EXERCISE DESCRIPTION:
Your task is to give the data again, exactly, with every line intact.

SUPPLIED MATERIAL:
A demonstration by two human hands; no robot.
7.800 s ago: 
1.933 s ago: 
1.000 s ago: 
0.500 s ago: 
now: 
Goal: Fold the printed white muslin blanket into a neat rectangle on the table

REPLY TO THE TASK:
A demonstration by two human hands; no robot.
7.800 s ago: 
1.933 s ago: 
1.000 s ago: 
0.500 s ago: 
now: 
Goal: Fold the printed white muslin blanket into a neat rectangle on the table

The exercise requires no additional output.